Exercise description:
Within the entries below, the lines from the one with "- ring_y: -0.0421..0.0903" through the one with "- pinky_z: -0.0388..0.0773" are to be set down exactly, both ends kept.

Supplied data:

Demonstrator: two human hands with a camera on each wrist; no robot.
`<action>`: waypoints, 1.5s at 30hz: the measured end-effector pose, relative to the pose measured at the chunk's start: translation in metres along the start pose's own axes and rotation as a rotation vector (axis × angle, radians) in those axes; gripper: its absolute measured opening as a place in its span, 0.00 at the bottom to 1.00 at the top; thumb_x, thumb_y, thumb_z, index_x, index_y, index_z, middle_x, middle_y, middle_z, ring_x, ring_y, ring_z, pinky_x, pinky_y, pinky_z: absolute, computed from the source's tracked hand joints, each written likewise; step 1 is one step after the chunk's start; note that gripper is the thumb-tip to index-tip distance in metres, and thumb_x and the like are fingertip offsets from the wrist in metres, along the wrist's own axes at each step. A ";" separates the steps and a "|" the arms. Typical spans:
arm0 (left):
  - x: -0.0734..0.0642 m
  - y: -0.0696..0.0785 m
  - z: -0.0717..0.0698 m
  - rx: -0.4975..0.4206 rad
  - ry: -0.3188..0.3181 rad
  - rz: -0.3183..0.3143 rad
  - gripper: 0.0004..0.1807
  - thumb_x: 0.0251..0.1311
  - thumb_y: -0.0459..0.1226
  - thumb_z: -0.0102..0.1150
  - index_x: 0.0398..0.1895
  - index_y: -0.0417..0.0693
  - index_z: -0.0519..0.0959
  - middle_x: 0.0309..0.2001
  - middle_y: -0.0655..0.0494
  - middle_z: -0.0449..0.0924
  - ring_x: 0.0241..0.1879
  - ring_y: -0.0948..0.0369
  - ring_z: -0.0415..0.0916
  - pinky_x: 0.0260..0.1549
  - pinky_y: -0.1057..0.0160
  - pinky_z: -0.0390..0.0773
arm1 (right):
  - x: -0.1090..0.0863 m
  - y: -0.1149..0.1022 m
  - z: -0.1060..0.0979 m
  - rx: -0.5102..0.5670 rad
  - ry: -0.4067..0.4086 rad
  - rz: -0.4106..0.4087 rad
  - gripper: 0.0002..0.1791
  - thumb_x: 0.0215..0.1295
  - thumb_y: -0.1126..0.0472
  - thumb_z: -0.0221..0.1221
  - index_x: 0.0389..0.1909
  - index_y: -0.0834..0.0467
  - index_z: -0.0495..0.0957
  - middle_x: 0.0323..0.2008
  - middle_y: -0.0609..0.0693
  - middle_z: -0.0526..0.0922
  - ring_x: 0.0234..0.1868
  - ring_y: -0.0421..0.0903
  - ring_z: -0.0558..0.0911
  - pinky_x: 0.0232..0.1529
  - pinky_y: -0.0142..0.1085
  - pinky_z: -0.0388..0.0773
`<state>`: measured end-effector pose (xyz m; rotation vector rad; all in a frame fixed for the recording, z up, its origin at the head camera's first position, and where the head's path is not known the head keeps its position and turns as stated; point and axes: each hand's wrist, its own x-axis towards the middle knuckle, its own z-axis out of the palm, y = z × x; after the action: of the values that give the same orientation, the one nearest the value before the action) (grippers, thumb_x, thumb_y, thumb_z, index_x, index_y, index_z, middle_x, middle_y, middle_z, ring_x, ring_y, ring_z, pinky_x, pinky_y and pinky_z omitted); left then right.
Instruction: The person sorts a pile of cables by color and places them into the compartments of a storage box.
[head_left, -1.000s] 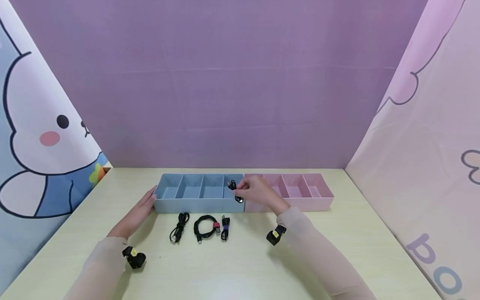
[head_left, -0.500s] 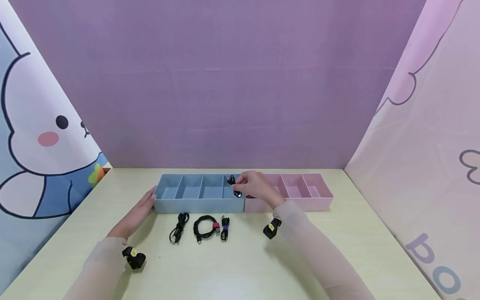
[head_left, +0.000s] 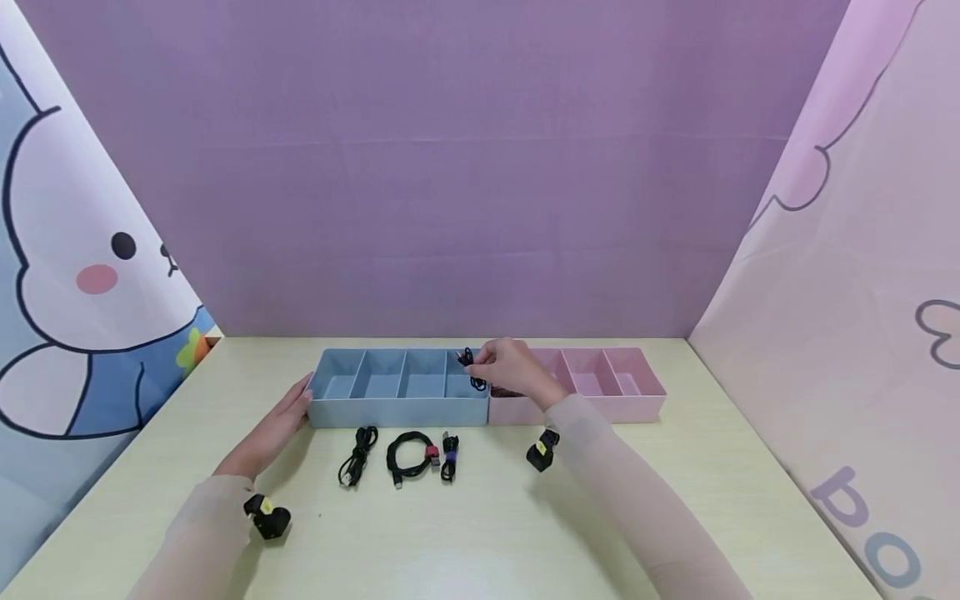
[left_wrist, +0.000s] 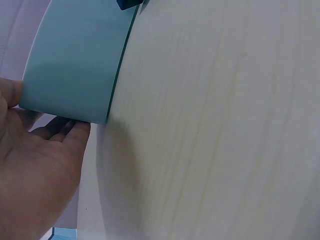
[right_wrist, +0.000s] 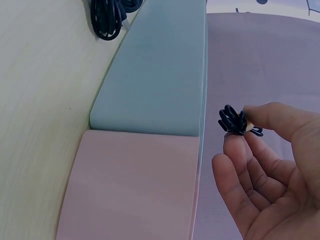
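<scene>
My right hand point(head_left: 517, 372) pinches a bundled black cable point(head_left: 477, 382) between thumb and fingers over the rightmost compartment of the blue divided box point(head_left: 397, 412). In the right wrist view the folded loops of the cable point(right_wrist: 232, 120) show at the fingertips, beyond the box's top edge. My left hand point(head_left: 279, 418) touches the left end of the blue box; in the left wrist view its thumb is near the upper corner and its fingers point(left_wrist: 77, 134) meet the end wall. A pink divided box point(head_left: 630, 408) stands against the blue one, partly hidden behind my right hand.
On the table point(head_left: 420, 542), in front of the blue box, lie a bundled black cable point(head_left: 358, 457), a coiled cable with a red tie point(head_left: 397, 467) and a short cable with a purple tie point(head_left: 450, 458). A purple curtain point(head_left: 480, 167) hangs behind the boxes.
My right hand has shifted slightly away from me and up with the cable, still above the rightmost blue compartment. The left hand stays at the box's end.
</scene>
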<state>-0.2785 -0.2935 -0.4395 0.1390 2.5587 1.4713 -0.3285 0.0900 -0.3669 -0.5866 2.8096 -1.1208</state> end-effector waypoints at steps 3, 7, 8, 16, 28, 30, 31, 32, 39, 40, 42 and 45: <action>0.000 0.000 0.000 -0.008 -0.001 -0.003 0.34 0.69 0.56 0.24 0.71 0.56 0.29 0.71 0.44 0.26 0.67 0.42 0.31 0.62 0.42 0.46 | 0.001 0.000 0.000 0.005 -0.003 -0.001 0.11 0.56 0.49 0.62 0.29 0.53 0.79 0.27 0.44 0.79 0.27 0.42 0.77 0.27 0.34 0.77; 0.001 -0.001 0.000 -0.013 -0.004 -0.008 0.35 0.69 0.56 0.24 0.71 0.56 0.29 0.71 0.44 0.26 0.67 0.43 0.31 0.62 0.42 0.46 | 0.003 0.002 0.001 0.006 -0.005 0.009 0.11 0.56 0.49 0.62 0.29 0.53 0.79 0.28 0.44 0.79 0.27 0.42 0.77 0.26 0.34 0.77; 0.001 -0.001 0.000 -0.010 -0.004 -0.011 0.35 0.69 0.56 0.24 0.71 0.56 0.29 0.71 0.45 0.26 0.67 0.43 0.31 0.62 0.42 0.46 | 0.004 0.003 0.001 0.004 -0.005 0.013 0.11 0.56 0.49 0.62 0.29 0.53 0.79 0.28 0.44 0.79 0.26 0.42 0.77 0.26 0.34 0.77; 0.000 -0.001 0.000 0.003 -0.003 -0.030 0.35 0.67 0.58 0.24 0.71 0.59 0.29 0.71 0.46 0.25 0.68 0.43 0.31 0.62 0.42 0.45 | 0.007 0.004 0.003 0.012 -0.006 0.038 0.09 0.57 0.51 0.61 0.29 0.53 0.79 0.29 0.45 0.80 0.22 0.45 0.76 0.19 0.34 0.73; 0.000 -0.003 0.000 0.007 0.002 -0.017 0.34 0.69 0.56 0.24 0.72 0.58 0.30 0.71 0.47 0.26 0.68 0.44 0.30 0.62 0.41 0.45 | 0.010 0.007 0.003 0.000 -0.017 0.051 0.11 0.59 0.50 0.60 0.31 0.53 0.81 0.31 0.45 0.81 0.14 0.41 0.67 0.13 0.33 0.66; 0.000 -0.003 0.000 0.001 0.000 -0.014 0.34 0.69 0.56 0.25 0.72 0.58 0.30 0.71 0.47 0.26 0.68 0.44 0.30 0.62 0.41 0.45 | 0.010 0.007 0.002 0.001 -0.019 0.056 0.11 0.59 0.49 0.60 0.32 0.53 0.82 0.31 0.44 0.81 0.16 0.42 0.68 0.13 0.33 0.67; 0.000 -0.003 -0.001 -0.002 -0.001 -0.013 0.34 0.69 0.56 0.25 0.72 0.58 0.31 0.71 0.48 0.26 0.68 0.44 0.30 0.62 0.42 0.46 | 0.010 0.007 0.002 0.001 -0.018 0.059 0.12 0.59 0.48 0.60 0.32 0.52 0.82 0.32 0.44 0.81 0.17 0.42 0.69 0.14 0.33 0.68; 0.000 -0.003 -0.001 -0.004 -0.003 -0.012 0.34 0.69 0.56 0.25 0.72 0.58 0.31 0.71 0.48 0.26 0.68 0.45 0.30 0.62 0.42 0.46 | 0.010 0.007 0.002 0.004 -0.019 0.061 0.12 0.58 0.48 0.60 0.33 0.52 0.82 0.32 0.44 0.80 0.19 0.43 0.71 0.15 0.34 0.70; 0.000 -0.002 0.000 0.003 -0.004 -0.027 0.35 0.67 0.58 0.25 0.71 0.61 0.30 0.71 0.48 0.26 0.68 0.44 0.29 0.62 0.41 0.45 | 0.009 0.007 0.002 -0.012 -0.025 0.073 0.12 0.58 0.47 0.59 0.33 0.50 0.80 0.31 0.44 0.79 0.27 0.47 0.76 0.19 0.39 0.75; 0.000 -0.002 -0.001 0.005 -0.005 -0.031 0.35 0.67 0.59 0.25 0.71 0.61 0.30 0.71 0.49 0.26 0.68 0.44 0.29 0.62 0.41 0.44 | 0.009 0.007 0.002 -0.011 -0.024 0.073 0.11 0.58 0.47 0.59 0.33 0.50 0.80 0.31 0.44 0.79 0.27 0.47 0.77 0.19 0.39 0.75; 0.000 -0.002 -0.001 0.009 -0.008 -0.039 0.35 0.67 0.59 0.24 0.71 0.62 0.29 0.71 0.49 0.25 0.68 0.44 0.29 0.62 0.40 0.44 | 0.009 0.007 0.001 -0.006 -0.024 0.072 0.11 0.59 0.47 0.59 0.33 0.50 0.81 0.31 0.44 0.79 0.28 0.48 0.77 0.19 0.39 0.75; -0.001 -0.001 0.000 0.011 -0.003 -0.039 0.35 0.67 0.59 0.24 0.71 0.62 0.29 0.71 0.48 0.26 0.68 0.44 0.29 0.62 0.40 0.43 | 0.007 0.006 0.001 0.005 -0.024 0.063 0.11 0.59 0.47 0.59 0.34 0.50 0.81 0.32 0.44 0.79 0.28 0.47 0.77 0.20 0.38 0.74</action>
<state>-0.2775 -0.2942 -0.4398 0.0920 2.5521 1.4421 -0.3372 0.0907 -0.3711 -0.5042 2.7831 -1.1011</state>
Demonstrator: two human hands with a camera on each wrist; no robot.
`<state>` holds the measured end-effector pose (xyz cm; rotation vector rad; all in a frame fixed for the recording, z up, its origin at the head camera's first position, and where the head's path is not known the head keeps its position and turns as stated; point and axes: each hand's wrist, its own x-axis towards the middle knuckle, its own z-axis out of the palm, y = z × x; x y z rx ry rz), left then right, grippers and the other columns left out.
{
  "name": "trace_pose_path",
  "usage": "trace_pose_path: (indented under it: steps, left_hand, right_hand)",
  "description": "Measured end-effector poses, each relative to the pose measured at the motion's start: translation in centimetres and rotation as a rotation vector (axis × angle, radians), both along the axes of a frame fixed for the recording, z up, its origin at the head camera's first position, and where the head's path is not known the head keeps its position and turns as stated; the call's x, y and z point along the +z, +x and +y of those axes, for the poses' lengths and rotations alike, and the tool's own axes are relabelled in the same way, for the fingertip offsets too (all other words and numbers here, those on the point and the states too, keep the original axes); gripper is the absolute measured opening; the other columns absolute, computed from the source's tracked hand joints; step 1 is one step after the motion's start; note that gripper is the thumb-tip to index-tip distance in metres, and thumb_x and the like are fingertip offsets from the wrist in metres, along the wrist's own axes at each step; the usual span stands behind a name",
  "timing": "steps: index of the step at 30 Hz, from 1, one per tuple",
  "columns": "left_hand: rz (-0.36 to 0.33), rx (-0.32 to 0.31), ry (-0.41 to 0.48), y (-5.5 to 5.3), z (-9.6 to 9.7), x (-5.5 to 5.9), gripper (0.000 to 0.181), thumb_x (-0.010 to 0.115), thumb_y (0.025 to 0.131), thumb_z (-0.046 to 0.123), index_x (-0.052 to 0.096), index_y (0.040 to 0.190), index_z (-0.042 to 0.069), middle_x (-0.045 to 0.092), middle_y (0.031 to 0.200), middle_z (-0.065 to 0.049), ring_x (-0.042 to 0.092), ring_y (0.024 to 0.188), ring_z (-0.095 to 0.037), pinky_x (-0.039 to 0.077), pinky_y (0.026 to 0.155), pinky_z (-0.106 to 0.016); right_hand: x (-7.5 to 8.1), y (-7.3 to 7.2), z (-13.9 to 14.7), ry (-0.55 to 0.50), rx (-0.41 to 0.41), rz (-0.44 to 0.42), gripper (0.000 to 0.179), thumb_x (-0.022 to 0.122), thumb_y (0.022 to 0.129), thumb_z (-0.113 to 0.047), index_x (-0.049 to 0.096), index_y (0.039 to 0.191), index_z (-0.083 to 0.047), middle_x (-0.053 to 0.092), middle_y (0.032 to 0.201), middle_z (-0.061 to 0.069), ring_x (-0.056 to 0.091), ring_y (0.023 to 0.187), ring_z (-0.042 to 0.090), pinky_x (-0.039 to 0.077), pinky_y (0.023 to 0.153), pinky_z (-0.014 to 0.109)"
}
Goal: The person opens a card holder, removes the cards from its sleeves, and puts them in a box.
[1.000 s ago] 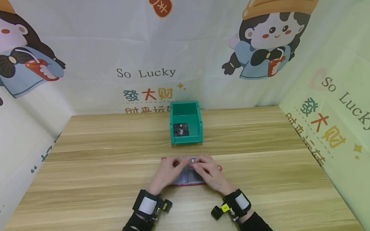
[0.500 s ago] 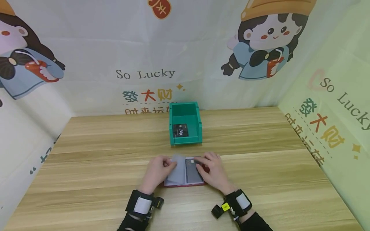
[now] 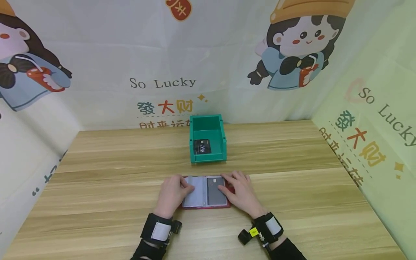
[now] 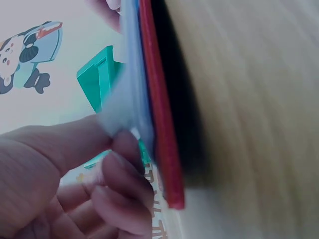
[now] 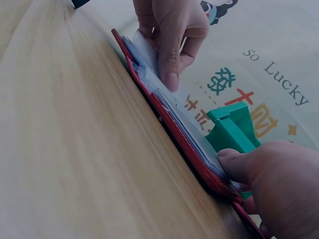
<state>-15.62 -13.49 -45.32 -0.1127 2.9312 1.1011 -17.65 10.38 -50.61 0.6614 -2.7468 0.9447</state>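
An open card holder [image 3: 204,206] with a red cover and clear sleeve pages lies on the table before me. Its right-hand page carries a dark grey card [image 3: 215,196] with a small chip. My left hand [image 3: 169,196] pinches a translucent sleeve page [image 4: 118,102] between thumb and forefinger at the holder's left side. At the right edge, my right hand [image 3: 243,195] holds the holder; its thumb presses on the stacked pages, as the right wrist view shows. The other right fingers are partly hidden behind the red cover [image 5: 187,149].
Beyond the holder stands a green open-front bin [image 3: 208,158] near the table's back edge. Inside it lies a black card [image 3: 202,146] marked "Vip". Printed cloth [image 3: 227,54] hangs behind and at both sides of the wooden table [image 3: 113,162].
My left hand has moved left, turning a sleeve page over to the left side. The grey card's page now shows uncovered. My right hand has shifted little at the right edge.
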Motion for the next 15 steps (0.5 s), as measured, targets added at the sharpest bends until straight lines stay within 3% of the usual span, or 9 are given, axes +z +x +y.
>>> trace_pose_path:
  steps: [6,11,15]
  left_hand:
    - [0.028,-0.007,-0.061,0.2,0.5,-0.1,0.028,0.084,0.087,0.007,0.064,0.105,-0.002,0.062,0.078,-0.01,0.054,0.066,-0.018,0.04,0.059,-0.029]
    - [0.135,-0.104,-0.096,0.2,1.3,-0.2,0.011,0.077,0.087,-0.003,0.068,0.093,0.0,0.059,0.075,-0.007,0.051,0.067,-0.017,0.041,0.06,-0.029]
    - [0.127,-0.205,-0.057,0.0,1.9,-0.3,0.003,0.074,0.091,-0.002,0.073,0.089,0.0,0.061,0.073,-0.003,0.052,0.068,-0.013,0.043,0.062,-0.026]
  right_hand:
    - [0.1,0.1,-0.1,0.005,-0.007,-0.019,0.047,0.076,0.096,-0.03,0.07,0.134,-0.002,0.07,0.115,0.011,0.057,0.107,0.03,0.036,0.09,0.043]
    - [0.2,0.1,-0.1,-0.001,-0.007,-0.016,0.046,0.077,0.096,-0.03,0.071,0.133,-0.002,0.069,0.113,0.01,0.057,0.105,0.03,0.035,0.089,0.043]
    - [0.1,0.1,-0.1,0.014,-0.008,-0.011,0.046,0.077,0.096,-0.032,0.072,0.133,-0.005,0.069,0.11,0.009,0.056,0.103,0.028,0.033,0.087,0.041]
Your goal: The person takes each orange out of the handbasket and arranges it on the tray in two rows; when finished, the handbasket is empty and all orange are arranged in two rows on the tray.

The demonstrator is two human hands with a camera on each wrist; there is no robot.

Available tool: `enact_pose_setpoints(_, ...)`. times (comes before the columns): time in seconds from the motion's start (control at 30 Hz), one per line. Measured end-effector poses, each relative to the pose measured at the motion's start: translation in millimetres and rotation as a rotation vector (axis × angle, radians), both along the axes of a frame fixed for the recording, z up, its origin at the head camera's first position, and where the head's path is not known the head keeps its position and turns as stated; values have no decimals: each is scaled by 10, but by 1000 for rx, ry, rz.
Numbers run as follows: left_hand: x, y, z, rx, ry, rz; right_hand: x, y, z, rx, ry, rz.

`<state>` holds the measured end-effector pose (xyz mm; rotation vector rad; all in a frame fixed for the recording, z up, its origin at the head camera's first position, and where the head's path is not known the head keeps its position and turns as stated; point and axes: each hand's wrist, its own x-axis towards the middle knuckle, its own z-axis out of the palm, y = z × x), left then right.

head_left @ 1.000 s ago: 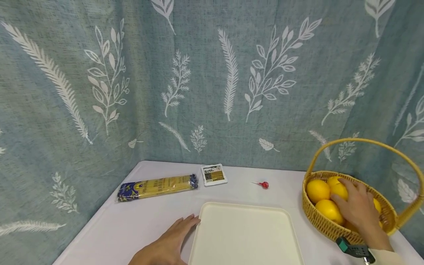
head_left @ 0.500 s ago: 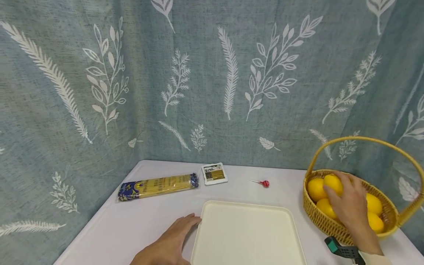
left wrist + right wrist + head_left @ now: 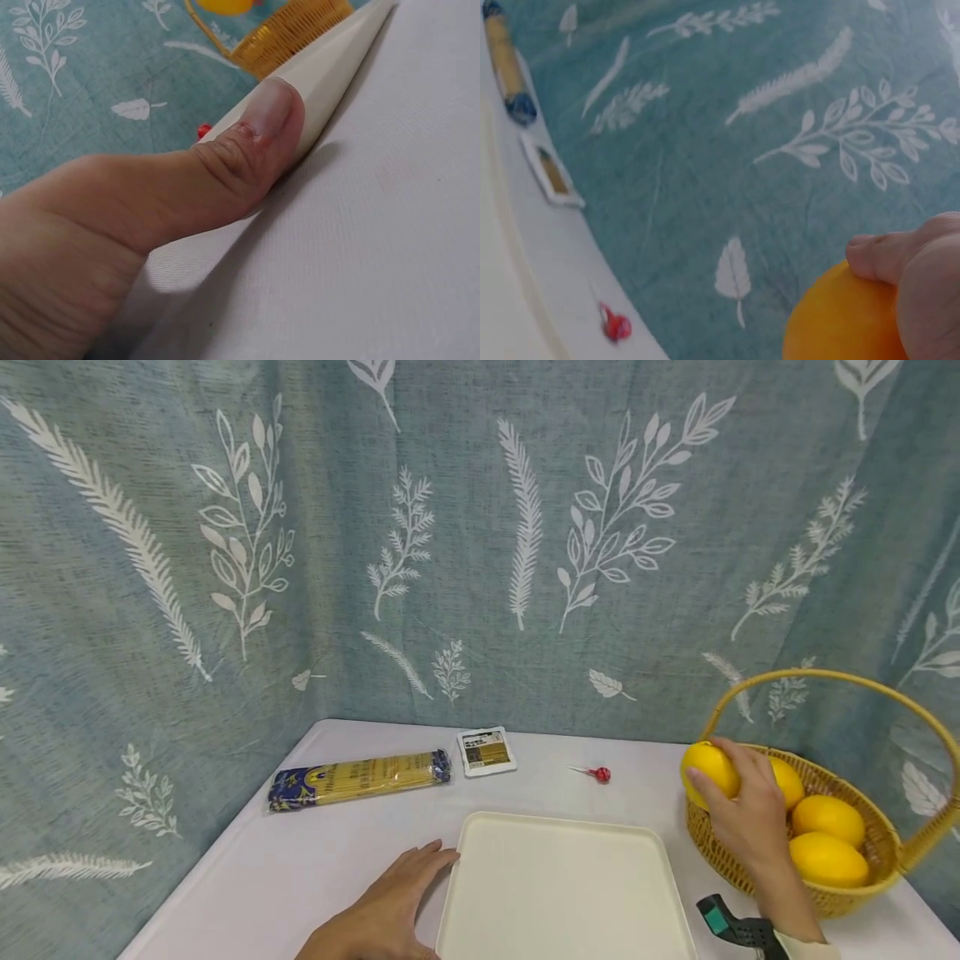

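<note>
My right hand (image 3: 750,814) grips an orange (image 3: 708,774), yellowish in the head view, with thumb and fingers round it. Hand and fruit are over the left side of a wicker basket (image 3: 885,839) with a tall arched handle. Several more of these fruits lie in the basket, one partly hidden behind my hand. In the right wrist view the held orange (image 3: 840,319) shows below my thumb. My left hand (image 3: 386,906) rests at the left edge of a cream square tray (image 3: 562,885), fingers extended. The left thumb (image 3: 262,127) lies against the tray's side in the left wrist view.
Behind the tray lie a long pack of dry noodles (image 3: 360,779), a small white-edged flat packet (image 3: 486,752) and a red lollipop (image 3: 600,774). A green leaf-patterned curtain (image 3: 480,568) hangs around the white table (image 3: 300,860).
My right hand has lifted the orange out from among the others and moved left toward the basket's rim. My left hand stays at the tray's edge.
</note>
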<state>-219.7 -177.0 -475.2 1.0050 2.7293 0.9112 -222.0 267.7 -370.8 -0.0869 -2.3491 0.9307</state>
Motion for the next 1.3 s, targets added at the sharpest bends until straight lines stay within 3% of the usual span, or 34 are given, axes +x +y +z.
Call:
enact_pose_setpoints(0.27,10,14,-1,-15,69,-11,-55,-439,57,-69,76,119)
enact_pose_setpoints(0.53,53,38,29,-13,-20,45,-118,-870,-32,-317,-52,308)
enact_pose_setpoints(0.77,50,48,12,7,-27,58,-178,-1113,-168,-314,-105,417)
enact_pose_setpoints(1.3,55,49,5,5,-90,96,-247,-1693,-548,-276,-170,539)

Response box:
  - ring_y: -0.0421..0.0903
  - ring_z: -0.0558..0.0911
  - pinky_x: 0.0232..0.1529
  - pinky_y: -0.0142..0.1085
  - pinky_z: -0.0388..0.0773

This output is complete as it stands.